Em declarações ao elDiario.es, o membro Herreros questionou a nomeação de duas pessoas “estreitamente ligadas a duas associações judiciais específicas”, o que “mancharia a aparência adequada de neutralidade”. E afirma que este facto “viola as formas originalmente acordadas de exercício neutro da presidência e o acordo original de equilíbrio, e também viola o respeito pela igualdade de género e representa um novo exemplo de acumulação de poder nestes dois membros, o que fortalece as formas presidenciais e afecta novamente a dinâmica patriarcal”.

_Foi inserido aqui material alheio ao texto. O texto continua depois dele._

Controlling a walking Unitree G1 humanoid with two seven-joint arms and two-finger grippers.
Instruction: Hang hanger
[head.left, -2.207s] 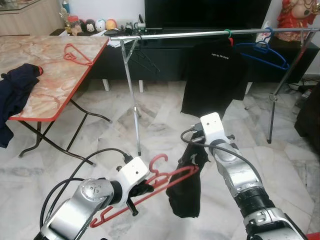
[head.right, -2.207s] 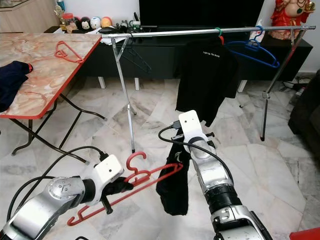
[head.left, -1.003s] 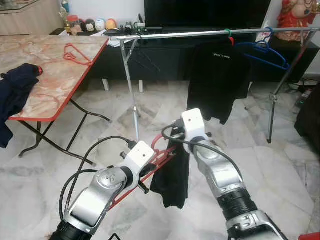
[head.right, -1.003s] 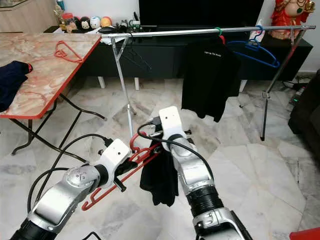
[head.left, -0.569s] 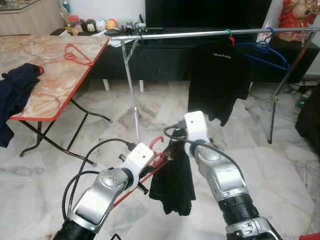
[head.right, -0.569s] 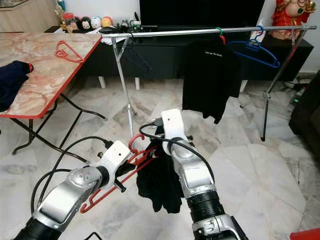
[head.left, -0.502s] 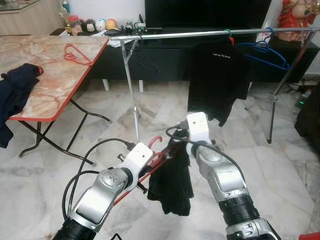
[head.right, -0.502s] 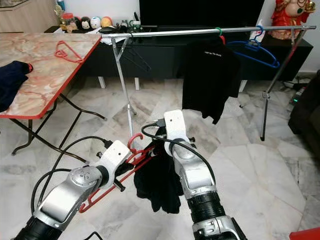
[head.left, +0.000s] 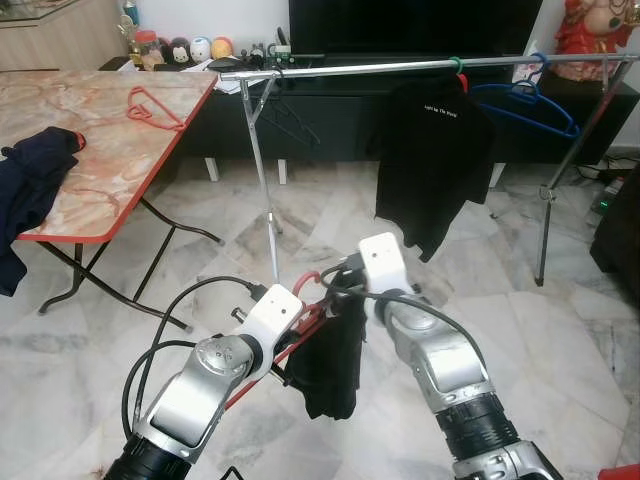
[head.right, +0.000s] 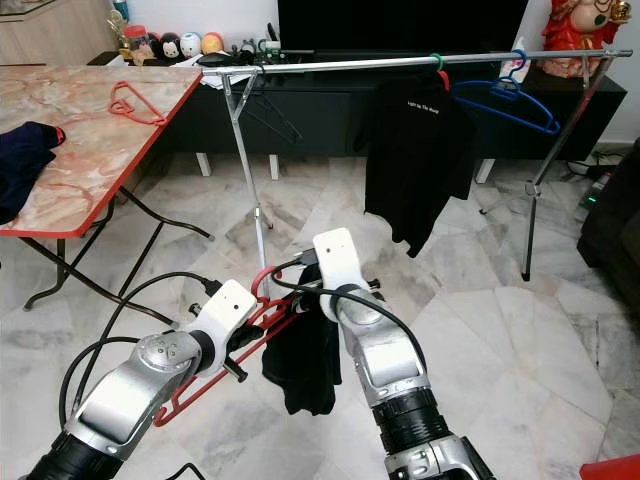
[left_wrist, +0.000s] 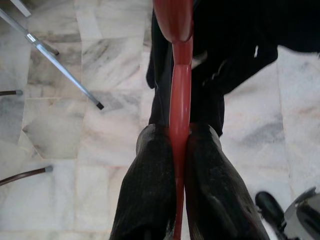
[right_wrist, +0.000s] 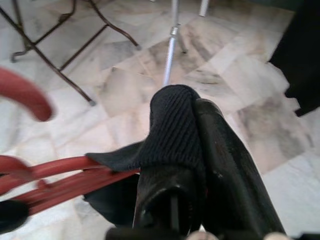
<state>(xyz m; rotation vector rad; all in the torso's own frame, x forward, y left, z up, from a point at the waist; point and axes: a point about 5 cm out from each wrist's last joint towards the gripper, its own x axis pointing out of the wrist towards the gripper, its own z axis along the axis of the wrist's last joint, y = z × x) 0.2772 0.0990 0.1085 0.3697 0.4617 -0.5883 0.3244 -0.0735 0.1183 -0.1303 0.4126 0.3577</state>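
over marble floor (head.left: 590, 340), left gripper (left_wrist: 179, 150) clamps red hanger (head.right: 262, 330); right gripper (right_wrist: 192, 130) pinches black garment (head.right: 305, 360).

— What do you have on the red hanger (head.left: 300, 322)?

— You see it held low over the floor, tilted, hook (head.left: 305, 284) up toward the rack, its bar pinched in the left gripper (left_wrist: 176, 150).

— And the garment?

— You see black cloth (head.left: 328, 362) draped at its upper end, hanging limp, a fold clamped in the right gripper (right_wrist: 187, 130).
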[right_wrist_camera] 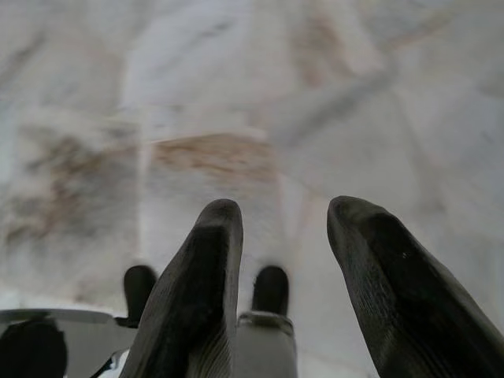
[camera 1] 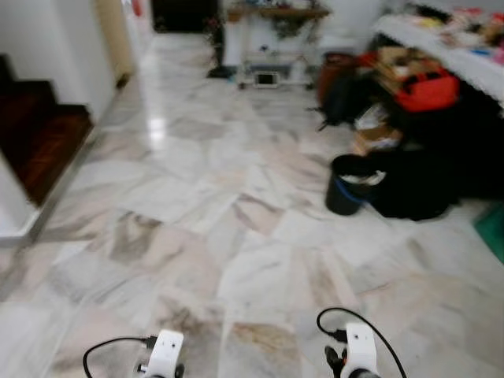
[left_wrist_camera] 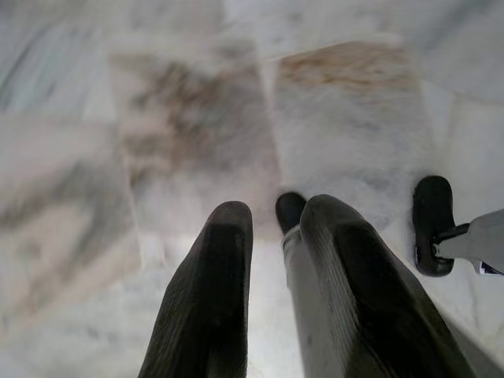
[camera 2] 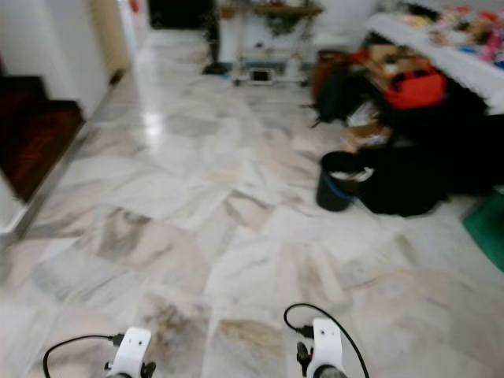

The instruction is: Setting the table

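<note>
- A marble floor point(camera 1: 236, 220) of pale, veined tiles spreads across most of the frame, with a bright glare patch at upper left of centre.
- A table with a white cloth point(camera 1: 441, 47), the piece to be set, runs along the upper right edge; small coloured items on it are too blurred to name.
- Dark wooden stairs point(camera 1: 39, 142) sit at the left edge beside a white wall.
- A heap of black bags point(camera 1: 441, 181) with an orange-red bag point(camera 1: 425, 90) on top crowds the floor under the table, right of centre.
- A black bucket point(camera 1: 350, 185) stands on the tiles just left of the bags.
- The left gripper point(left_wrist_camera: 272, 228) hangs over bare tile, fingers a little apart and holding nothing.
- The right gripper point(right_wrist_camera: 283, 224) points at the floor likewise, fingers spread and empty.
</note>
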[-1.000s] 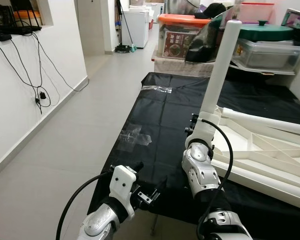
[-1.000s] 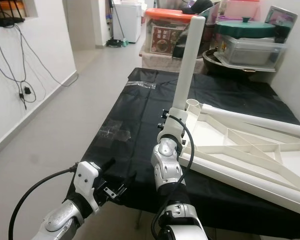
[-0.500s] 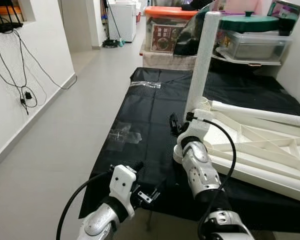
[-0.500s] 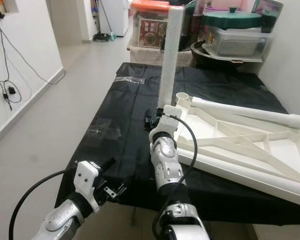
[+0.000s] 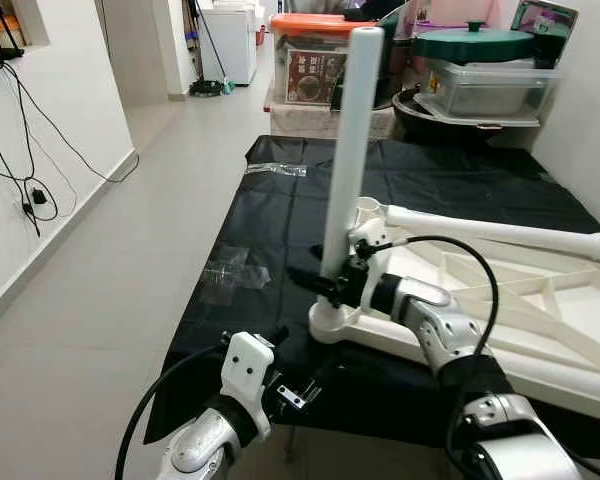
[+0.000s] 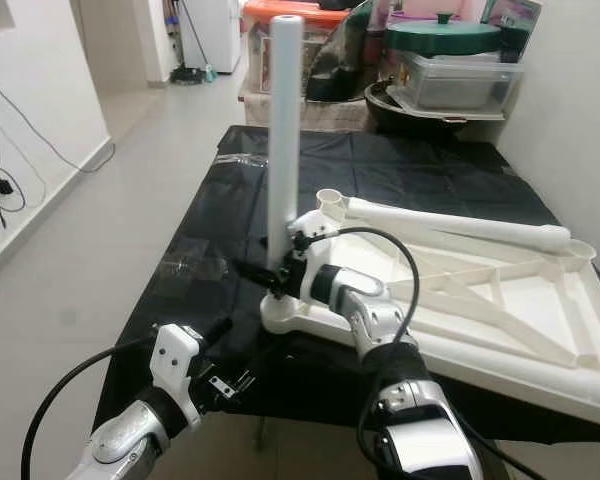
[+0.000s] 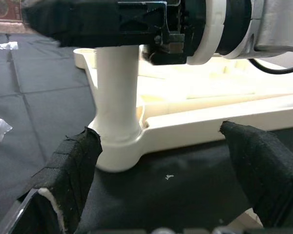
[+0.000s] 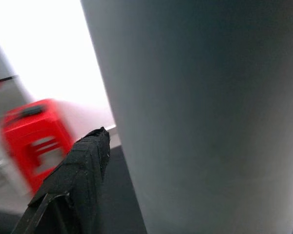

Num comunicado enviado à imprensa, Preciado afirma que ambos foram escolhidos “pela experiência no trato com associações” e confirma que Herreros, que é procurador de carreira, “não tem experiência anterior com associações judiciais”.

Fontes próximas do membro sublinham que a “história” de que ele deslocou para a direita é “completamente falsa”. E na terça-feira pressionaram por uma votação no Comité Permanente em que Preciado ficou sozinho, defendendo o direito dos juízes substitutos – um grupo feminizado e instável – de terem a sua antiguidade contabilizada “em termos de tempo total de comunicação, e não apenas de tempo de prestação efectiva de serviços”.

No plenário desta quarta-feira, o Presidente e Preciado também votaram, em conjunto com o bloco conservador, contra a proposta do gabinete técnico sobre a interpretação do alcance das regras de disponibilização de vagas nas secções “Família”, “Infância” e “Deficiência” e “Violência contra crianças e adolescentes”.

O deputado Herreros argumenta que o acordo finalmente alcançado “torna mais flexível o nível de especialização exigido pela nova legislação sobre a infância e reduz os padrões originalmente previstos no relatório técnico”. Por outro lado, o círculo de Preciado sublinha que a proposta defendida pelos restantes progressistas era um “absurdo” porque penalizaria os juízes com vasta experiência em tribunais mistos em detrimento daqueles com menos tempo em tribunais especializados.